Task prompt: The answer is the data repeated in full, with no pictures included.

Supplied material:
↓↓↓

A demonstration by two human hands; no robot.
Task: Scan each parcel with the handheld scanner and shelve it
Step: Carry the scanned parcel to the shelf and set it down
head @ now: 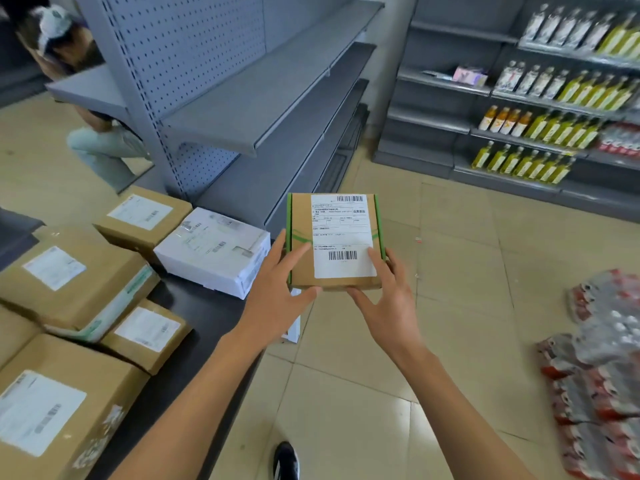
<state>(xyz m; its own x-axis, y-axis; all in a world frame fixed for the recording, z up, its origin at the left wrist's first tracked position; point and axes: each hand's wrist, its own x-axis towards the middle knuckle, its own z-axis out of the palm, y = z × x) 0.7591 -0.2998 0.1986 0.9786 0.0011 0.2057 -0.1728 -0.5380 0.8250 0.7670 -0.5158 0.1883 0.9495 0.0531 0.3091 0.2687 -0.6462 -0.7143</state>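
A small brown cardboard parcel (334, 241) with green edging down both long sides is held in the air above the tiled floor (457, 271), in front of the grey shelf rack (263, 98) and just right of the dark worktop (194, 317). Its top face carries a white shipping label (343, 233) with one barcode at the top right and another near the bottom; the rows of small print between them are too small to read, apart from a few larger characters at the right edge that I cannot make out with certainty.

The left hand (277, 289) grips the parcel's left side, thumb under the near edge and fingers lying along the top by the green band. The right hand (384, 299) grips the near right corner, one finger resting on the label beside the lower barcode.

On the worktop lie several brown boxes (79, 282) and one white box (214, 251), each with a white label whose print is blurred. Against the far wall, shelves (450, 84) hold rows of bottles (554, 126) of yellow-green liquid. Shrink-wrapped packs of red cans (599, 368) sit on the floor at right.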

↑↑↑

Result of the task:
A demonstration by two human hands; no robot.
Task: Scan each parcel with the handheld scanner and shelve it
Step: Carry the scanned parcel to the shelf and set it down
head @ now: 
<state>(xyz m; its own x-axis, y-axis; all in a world frame fixed for the recording, z up, its origin at the left wrist's first tracked position; point and axes: each hand's wrist, its own x-axis towards the middle knuckle, its own z-axis out of the palm, y = z × x) 0.7591 -0.2998 0.1986 0.9786 0.0011 0.2057 -0.1728 -0.5380 0.8250 0.7670 -0.5158 0.1883 0.9495 0.0531 0.3091 0.2687 -0.6462 -0.7143</state>
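A small brown cardboard parcel (334, 241) with green edging down both long sides is held in the air above the tiled floor (457, 271), in front of the grey shelf rack (263, 98) and just right of the dark worktop (194, 317). Its top face carries a white shipping label (343, 233) with one barcode at the top right and another near the bottom; the rows of small print between them are too small to read, apart from a few larger characters at the right edge that I cannot make out with certainty.

The left hand (277, 289) grips the parcel's left side, thumb under the near edge and fingers lying along the top by the green band. The right hand (384, 299) grips the near right corner, one finger resting on the label beside the lower barcode.

On the worktop lie several brown boxes (79, 282) and one white box (214, 251), each with a white label whose print is blurred. Against the far wall, shelves (450, 84) hold rows of bottles (554, 126) of yellow-green liquid. Shrink-wrapped packs of red cans (599, 368) sit on the floor at right.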

Nothing further remains for this exercise.